Contenuto riservato agli abbonati

Ferrara. «Rinunciate all’assunzione all'ospedale Sant'Anna». La procura: è stata tentata concussione

Il primario Guardigli, l’ex Ferrari e il dirigente Giavaresco accusati da due medici. La pm chiede il processo, in aula a ottobre 

FERRARA. Erano quarta e quinto in graduatoria, per essere assunti come medici nel reparto di Cardiologia del Sant’Anna. Una graduatoria stilata nel 2010, ma coi blocchi delle assunzioni non aveva dato più sbocchi: nel 2016, invece, con due posti lasciati liberi nel reparto, per Chiara Carrescia e Lucia Pellegrino si prospettò, finalmente, l’occasione per venire assunti a tempo indeterminato. Però, secondo la procura – pm Isabella Cavallari – e le indagini dei carabinieri – sulla base della denuncia della stesa Carrescia – i due medici che dovevano essere assunti furono minacciati dai tre vertici del reparto e dell’Ufficio personale di rinunciare al posto, pena il licenziamento dopo il periodo di prova perché non avevano competenze specifiche per quel posto.

In aula il 13 ottobre


Così per Roberto Ferrari, allora primario e cardiologo di fama nazionale, Gabriele Guardigli, attuale primario Cardiologia, e Umberto Giavaresco, ex direttore servizio personale (oggi in pensione) è stato chiesto il rinvio a giudizio, e fissata l’udienza preliminare al 13 ottobre prossimo. Quando si rinnoverà il confronto tra accusa e difese (vedi qui a fianco) che già durante le indagini e soprattutto dopo la chiusura con gli atti difensivi speravano di aver chiarito tutto.

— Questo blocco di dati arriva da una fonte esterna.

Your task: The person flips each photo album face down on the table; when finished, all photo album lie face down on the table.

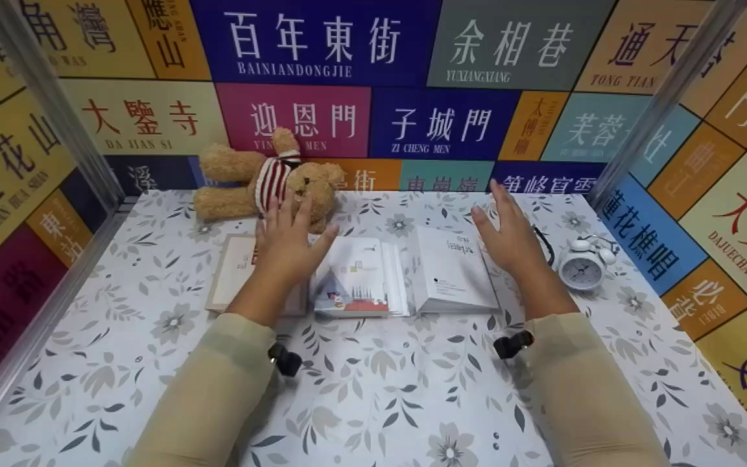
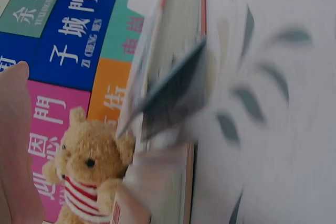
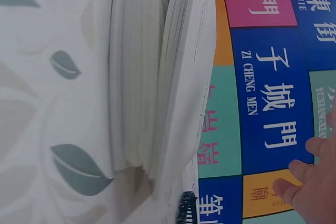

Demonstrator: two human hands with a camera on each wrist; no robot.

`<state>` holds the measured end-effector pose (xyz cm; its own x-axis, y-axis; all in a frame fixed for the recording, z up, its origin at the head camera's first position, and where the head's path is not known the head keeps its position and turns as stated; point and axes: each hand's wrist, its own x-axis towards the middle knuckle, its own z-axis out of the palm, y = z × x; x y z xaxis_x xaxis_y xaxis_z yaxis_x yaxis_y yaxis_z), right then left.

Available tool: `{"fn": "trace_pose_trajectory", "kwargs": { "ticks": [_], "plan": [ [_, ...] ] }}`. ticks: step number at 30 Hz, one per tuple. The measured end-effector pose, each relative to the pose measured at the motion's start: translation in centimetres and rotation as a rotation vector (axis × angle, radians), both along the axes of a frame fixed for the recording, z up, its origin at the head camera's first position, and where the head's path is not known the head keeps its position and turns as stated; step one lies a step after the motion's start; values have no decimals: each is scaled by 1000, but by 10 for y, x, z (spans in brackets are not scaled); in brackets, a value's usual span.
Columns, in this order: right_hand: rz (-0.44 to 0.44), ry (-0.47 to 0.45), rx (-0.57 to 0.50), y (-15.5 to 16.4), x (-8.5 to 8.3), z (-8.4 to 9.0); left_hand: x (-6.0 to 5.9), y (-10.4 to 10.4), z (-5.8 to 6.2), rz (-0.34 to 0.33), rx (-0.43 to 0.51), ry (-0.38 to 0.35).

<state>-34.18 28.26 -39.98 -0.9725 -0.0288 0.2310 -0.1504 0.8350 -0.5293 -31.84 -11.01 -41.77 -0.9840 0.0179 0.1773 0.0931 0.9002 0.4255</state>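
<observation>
Three books lie in a row on one floral tablecloth (image 1: 360, 395): a beige-edged book (image 1: 221, 285) at left, an illustrated book (image 1: 351, 279) with red along its cover's lower part in the middle, and a white-covered book (image 1: 454, 279) at right.

Two hands are over the row, both bare and gripping nothing. The left hand (image 1: 289, 250) has its fingers spread above the beige-edged book, its thumb angled toward the illustrated one; whether it touches either I cannot tell. The right hand (image 1: 509, 237) is also spread wide, near the white-covered book's right side — apart from its pages in the right wrist view.

Behind the books, one teddy bear (image 1: 272, 185) in a red-and-white striped top lies on its side, legs to the left. At the right stands one white alarm clock (image 1: 581, 269) with two bells. Between it and the right hand is one curved black object (image 1: 548, 246) — too little shows to name it. Two khaki sleeves (image 1: 208, 389) each have one black device (image 1: 284, 360) at the wrist.
</observation>
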Motion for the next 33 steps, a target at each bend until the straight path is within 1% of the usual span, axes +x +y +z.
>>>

Invece, ora all’udienza preliminare dovranno essere rivisti alla moviola quegli incontri tra i due medici da assumere e i tre dirigenti medico-amministrativi imputati della tentata concussione.

Perché come sintetizzato negli atti giudiziari, Ferrari, Guardigli e Giavaresco chiesero, di fatto, alla Carrescia e Pellegrino di rinunciare a quel posto: nel gennaio 2016 – febbraio 2016, durante incontri tra di loro vennero – la convinzione della procura – minacciati, prima Carrescia e poi Pellegrino: avrebbero dovuto rinunciare alla proposta di assunzione non rispondendo al telegramma che sarebbero arrivato loro, perché accettando invece e non avendo le competenze per lavorare in elettrofisiologia (installazione e operazioni pace maker e altro), dopo il periodo di prova sarebbero stati licenziati: un ricatto, che sarebbe anche documentato agli atti dal colloquio che Carrescia avrebbe registrato con i tre dirigenti e che tuttavia gli stessi difensori non sembrano temere in quanto sarebbe – a loro dire – la prova dell’infondatezza delle accuse: nessuna minaccia, nessuno ricatto nessuna estorsione, ma azioni per rendere efficiente il funzionamento del reparto.

Favorire altri medici

Tuttavia, le accuse non si fermano qui: la richiesta – tradotta in tentata concussione, poiché nessuno dei due medici sottostò ad essa – era finalizzata a far decadere la graduatoria, ed inserire un medico, già individuato e favorire lui o altro medico gradito alla dirigenza. Fatti da valutare all’udienza, per cui la procura si è determinata a chiedere la verifica processuale dei tre con l’accusa, di fatto, di aver abusato dei propri poteri.